_Required work_
Once you reach the line containing "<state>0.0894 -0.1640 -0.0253" in the entries below, write out that line and each one after it down to the line containing "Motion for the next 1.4", exactly and with nothing added.

_Dataset content_
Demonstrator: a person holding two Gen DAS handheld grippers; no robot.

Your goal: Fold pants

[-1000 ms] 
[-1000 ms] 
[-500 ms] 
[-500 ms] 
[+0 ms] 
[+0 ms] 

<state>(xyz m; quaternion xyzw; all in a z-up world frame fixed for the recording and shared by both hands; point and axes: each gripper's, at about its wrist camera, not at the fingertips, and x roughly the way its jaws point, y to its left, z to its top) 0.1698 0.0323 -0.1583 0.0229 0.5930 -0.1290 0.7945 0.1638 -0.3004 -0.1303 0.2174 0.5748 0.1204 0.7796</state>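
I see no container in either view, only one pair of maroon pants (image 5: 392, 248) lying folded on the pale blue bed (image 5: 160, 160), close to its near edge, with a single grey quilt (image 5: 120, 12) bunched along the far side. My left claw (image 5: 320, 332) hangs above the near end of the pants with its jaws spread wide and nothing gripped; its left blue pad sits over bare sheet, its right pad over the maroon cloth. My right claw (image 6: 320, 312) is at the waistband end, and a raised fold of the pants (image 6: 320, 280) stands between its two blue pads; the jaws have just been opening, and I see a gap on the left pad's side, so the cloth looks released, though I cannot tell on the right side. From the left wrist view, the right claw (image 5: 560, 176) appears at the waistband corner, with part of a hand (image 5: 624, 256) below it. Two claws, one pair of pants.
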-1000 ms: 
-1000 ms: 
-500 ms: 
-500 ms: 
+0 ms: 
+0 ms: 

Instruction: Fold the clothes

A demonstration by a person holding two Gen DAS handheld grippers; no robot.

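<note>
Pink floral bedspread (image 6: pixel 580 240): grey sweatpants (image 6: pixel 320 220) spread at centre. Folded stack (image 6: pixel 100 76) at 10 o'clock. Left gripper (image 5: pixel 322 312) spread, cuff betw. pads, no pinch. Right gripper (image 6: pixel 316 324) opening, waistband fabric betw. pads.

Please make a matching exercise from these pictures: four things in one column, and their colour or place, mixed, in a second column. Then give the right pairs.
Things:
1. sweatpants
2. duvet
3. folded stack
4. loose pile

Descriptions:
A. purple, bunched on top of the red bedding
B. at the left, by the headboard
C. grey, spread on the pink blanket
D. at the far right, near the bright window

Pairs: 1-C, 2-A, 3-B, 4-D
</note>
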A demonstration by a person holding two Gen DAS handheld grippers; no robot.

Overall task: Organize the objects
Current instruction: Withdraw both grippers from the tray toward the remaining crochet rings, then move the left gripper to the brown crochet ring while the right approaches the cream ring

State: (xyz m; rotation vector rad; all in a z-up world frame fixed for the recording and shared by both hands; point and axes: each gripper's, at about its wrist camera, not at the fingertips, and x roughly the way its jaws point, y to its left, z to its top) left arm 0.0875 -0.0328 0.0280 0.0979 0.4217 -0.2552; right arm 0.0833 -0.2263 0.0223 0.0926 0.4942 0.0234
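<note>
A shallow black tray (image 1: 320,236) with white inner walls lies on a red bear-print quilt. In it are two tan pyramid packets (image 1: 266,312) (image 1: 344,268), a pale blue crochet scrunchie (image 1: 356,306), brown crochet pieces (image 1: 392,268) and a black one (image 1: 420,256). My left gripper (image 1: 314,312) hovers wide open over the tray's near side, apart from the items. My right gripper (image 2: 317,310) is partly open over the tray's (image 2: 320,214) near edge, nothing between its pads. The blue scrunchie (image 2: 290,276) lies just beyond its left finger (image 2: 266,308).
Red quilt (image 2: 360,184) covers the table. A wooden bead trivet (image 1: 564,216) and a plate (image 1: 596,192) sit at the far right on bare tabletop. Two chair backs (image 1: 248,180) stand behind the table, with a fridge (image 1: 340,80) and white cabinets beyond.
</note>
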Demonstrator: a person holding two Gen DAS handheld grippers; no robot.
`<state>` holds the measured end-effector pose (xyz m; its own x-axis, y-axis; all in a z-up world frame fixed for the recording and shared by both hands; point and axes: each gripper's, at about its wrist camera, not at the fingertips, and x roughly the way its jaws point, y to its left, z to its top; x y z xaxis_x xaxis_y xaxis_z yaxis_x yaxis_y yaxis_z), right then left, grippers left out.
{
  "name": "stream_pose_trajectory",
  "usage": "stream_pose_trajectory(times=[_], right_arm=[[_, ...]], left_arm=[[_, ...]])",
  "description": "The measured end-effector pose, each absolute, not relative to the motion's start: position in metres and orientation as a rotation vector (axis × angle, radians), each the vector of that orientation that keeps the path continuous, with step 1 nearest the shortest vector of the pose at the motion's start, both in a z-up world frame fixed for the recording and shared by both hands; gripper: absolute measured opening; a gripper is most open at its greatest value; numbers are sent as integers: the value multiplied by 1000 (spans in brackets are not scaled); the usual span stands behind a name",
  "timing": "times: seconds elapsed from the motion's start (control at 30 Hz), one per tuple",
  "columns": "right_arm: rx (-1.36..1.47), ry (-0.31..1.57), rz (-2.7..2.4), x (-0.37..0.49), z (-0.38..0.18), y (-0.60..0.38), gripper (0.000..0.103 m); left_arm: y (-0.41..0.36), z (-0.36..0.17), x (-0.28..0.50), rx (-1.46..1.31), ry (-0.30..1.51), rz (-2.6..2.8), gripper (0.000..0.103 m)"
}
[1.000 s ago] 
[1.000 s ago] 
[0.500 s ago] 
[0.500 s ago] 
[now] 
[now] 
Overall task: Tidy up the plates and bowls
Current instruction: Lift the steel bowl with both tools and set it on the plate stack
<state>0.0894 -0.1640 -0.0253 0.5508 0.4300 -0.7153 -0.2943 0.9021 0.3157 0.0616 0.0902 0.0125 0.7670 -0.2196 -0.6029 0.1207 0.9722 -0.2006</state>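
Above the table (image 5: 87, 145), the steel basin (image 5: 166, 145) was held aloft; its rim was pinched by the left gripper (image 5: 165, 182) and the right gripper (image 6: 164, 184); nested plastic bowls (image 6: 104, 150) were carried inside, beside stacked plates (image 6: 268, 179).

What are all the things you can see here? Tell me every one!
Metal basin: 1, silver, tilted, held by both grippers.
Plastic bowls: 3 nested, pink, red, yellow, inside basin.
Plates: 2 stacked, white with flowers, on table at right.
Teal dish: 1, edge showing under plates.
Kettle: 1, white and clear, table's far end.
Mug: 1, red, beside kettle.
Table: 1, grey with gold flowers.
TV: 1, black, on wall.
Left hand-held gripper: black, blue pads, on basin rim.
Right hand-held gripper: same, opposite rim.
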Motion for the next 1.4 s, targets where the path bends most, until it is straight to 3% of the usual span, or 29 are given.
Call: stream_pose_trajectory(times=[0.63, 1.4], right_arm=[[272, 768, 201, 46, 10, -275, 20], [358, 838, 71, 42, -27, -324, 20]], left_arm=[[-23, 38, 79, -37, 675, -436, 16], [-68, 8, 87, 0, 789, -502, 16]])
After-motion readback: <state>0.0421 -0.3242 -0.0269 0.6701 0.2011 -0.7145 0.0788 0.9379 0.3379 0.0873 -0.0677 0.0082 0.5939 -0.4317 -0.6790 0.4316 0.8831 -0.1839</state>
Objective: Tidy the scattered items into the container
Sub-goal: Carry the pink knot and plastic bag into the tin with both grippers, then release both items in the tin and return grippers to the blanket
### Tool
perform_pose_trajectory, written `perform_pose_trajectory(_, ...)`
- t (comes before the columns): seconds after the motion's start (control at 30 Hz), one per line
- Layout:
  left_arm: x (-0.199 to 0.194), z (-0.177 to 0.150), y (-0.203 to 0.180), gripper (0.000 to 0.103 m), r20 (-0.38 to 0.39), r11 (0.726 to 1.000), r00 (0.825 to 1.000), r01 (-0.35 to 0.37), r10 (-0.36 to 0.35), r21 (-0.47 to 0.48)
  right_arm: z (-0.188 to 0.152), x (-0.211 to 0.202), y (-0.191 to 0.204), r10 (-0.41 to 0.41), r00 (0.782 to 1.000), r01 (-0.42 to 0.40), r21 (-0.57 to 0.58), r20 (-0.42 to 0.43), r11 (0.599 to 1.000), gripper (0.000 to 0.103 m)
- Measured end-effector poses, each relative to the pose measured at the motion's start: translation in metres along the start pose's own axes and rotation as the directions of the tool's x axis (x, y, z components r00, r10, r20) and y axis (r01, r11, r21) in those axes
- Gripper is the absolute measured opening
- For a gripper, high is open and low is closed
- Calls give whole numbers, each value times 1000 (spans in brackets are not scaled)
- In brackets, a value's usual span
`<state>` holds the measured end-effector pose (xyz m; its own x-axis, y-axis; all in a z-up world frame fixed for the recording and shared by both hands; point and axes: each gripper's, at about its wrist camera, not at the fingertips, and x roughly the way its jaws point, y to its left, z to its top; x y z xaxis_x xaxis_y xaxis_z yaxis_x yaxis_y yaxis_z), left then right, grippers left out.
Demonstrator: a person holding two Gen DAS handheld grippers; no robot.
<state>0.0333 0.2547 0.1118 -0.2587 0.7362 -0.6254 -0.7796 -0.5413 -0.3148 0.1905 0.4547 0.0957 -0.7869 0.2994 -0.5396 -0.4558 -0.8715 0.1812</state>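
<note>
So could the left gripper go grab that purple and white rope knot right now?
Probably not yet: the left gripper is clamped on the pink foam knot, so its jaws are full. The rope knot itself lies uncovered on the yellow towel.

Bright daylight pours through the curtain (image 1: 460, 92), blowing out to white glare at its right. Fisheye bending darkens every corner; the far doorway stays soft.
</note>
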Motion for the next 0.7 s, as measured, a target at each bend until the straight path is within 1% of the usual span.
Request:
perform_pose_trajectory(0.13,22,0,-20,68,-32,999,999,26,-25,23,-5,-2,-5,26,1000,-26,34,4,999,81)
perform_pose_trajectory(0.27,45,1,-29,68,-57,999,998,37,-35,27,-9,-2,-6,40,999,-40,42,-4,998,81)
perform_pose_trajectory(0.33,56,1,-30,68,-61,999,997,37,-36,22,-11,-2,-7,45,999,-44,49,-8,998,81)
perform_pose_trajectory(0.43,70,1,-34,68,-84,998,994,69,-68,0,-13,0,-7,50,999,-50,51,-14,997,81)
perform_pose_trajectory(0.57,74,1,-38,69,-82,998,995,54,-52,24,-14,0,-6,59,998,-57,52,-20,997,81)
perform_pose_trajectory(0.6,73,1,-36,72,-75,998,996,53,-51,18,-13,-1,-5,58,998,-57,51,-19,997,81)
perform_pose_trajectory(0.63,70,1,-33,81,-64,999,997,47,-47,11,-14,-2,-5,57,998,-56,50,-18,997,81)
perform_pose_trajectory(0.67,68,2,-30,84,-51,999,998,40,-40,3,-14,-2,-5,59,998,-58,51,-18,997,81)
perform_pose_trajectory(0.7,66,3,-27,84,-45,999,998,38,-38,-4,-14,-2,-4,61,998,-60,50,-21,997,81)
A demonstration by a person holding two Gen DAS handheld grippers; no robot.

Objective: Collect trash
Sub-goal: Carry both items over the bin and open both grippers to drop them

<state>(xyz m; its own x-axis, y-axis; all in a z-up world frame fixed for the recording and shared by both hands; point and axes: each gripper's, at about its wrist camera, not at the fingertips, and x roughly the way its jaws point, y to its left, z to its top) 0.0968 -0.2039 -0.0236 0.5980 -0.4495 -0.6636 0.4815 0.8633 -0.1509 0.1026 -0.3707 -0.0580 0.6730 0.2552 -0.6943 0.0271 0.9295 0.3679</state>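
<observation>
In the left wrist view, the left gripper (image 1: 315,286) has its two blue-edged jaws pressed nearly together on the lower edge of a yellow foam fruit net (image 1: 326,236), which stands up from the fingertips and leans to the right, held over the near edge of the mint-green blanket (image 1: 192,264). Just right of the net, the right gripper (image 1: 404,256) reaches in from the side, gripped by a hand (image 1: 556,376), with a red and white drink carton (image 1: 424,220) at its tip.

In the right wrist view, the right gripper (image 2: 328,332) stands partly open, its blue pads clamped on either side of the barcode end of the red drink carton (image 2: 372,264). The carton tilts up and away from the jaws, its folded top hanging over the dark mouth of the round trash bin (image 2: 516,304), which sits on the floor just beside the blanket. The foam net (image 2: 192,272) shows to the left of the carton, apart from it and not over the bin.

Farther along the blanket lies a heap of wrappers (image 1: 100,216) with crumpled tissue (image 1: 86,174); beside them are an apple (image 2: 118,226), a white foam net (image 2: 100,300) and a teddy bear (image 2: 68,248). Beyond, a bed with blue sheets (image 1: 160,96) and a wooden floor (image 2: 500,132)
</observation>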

_Expected answer_
<state>0.0894 -0.1640 -0.0253 0.5508 0.4300 -0.7153 -0.2943 0.9021 0.3157 0.0616 0.0902 0.0125 0.7670 -0.2196 -0.6029 0.1207 0.9722 -0.2006</state>
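Above the table (image 5: 87, 145), the steel basin (image 5: 166, 145) was held aloft; its rim was pinched by the left gripper (image 5: 165, 182) and the right gripper (image 6: 164, 184); nested plastic bowls (image 6: 104, 150) were carried inside, beside stacked plates (image 6: 268, 179).

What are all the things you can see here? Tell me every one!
Metal basin: 1, silver, tilted, held by both grippers.
Plastic bowls: 3 nested, pink, red, yellow, inside basin.
Plates: 2 stacked, white with flowers, on table at right.
Teal dish: 1, edge showing under plates.
Kettle: 1, white and clear, table's far end.
Mug: 1, red, beside kettle.
Table: 1, grey with gold flowers.
TV: 1, black, on wall.
Left hand-held gripper: black, blue pads, on basin rim.
Right hand-held gripper: same, opposite rim.
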Motion for the next 1.4 s, targets where the path bends most, until it is straight to 3% of the usual span, or 29 are given.

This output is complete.